**PROBLEM TO WORK ON**
Establish the number of lines below that contain the string "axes". State that number alone.

**PROVIDED DATA**
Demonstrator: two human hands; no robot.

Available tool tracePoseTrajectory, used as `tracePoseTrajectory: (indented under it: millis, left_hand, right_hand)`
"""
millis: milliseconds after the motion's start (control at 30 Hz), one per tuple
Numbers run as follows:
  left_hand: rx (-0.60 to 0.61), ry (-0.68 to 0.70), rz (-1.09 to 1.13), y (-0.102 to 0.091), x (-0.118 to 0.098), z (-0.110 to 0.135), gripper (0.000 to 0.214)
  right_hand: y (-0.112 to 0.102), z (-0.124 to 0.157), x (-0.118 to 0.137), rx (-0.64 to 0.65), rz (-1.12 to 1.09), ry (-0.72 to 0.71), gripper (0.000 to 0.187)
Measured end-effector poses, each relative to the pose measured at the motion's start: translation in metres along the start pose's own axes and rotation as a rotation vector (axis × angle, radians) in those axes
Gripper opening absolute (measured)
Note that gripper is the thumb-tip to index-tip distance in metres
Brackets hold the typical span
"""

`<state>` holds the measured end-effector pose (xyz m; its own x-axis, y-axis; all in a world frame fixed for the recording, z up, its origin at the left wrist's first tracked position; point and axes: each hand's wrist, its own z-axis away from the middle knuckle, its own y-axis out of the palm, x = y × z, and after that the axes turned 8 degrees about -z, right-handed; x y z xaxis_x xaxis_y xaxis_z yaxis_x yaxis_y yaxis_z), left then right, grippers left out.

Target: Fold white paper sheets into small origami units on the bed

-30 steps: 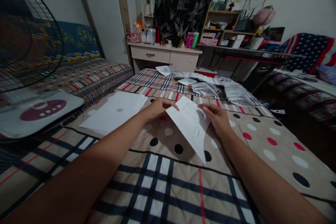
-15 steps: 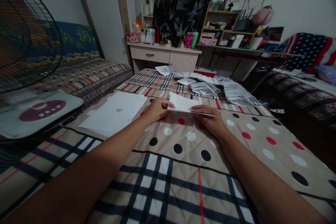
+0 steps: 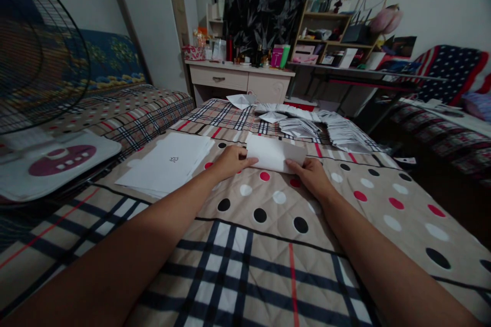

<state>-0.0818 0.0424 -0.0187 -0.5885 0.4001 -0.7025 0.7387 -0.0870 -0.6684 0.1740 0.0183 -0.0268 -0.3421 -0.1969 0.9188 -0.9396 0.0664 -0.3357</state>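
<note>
Over at nine o'clock from where the person sits, a fan stands with its white base resting on the edge of the bed. It is near the work but well apart from the papers. Next along, a loose stack of white sheets lies flat on the quilt at about ten o'clock of the left hand, close enough, I'd say, to be an easy reach. That hand sits at the left edge of a folded sheet with its thumb pressed on top and its fingers curled. I cannot tell whether they pinch the edge from beneath. The sheet lies flat on the spotted part of the quilt, between the two hands. The right hand is released and flat, fingertips bearing down on the near right corner, likely to pin the fold against the soft bedding. Beyond, at one o'clock, heaps of folded papers are spread toward the foot of the bed, clear of the hands.
</note>
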Motion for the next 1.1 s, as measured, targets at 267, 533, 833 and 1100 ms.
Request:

**EXERCISE OUTPUT**
2